**TASK OBJECTIVE:**
In the listing below, print exactly the lines between the line holding "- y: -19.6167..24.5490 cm" and the line holding "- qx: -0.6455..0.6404", inclusive, and no more.

######

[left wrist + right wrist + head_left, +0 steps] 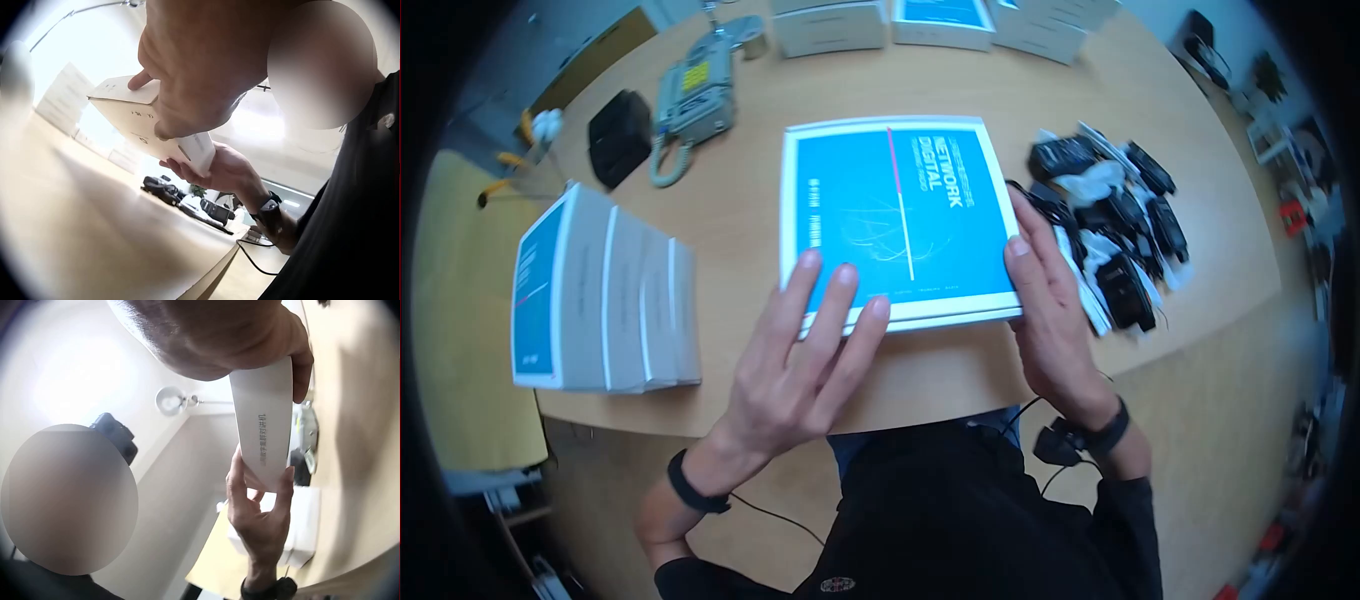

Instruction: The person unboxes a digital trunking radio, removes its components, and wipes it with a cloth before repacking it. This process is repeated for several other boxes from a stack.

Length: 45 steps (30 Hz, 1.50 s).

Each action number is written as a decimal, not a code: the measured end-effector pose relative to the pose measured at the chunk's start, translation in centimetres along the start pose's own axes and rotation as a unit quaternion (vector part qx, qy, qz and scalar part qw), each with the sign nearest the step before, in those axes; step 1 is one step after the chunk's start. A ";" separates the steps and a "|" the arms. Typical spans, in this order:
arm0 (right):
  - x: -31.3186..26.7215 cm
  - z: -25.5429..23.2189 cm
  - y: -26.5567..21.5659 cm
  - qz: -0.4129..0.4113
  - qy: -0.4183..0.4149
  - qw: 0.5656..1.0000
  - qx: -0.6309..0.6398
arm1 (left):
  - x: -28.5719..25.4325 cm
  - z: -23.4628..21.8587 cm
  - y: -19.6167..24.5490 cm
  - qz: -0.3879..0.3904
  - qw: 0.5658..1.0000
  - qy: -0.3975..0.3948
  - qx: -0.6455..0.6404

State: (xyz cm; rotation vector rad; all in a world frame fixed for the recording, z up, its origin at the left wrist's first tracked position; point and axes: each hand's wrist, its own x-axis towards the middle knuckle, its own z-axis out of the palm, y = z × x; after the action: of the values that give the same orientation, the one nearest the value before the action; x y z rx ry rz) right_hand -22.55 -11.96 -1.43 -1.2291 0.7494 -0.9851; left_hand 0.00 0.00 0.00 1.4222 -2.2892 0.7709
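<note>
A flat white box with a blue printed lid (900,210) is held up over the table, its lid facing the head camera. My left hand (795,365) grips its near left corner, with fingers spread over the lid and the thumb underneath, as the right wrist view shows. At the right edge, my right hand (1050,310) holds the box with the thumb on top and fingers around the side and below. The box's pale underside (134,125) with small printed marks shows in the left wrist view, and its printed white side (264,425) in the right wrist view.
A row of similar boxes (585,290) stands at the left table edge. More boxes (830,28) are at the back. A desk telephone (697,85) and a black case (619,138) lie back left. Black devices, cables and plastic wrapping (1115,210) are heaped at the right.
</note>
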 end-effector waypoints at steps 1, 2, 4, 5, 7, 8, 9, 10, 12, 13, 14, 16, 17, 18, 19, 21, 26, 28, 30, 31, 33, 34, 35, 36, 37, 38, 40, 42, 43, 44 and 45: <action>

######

**OUTPUT OF THE TASK:**
  - y: -19.6167..24.5490 cm
  - qz: -0.3879..0.3904
  - qw: 0.5658..1.0000
  - qy: -0.3975..0.3948
  - qx: -0.6455..0.6404

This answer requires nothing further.